WORK TO COMPLETE: Every line that holds the word "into" needs to be copied from the data below.

[[ PROVIDED ENTRIES open ]]

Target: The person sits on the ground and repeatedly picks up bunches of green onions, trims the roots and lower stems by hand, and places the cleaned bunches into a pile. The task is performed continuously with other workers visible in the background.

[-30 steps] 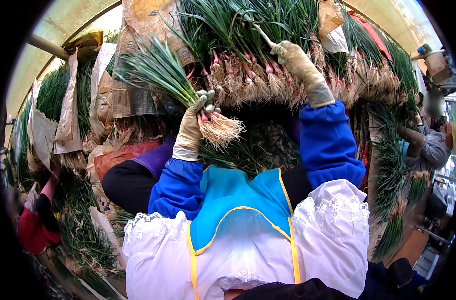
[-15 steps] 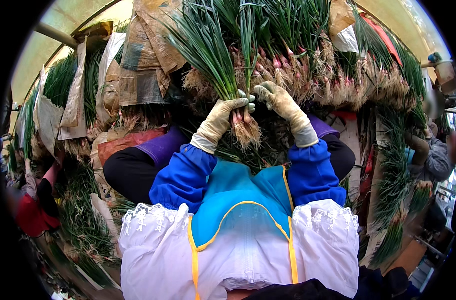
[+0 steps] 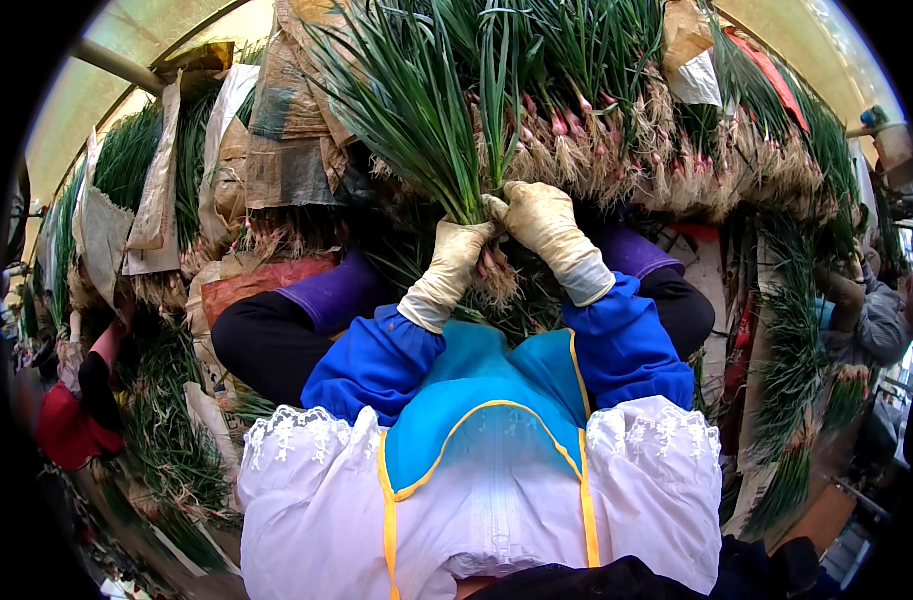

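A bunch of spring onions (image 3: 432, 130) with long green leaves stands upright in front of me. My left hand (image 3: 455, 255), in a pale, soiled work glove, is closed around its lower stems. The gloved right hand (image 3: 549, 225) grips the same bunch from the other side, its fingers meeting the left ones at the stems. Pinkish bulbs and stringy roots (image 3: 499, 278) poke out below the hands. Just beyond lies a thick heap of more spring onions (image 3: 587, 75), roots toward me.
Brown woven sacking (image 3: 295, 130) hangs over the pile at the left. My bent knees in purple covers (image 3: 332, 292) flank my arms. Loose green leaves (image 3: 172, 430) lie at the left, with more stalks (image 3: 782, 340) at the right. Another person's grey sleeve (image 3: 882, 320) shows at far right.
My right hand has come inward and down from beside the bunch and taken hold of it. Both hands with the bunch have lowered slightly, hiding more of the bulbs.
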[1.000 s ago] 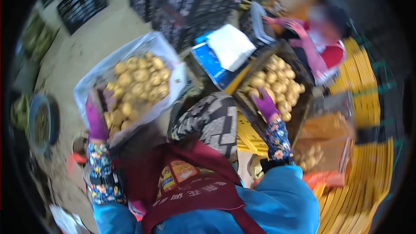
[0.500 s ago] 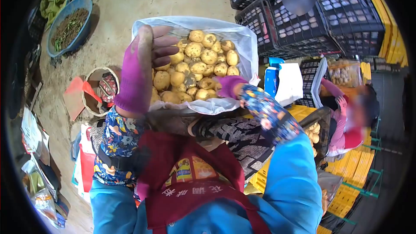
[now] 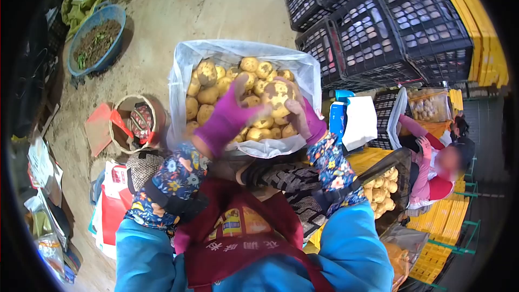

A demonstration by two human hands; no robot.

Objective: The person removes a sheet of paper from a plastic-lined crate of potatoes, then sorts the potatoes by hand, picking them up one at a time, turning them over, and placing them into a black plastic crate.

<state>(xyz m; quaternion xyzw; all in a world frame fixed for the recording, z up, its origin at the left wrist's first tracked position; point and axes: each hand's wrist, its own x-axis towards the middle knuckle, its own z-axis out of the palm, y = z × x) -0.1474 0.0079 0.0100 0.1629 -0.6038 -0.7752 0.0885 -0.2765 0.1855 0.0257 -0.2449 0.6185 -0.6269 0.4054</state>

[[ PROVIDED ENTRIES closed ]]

WRITTEN RESPONSE:
Target: The person sits on the ground and repeatedly picks up bunches of green onions, trims the roots and lower stems by hand, and places the cleaned bunches into a pile. The task is performed continuously with other workers visible in the background.
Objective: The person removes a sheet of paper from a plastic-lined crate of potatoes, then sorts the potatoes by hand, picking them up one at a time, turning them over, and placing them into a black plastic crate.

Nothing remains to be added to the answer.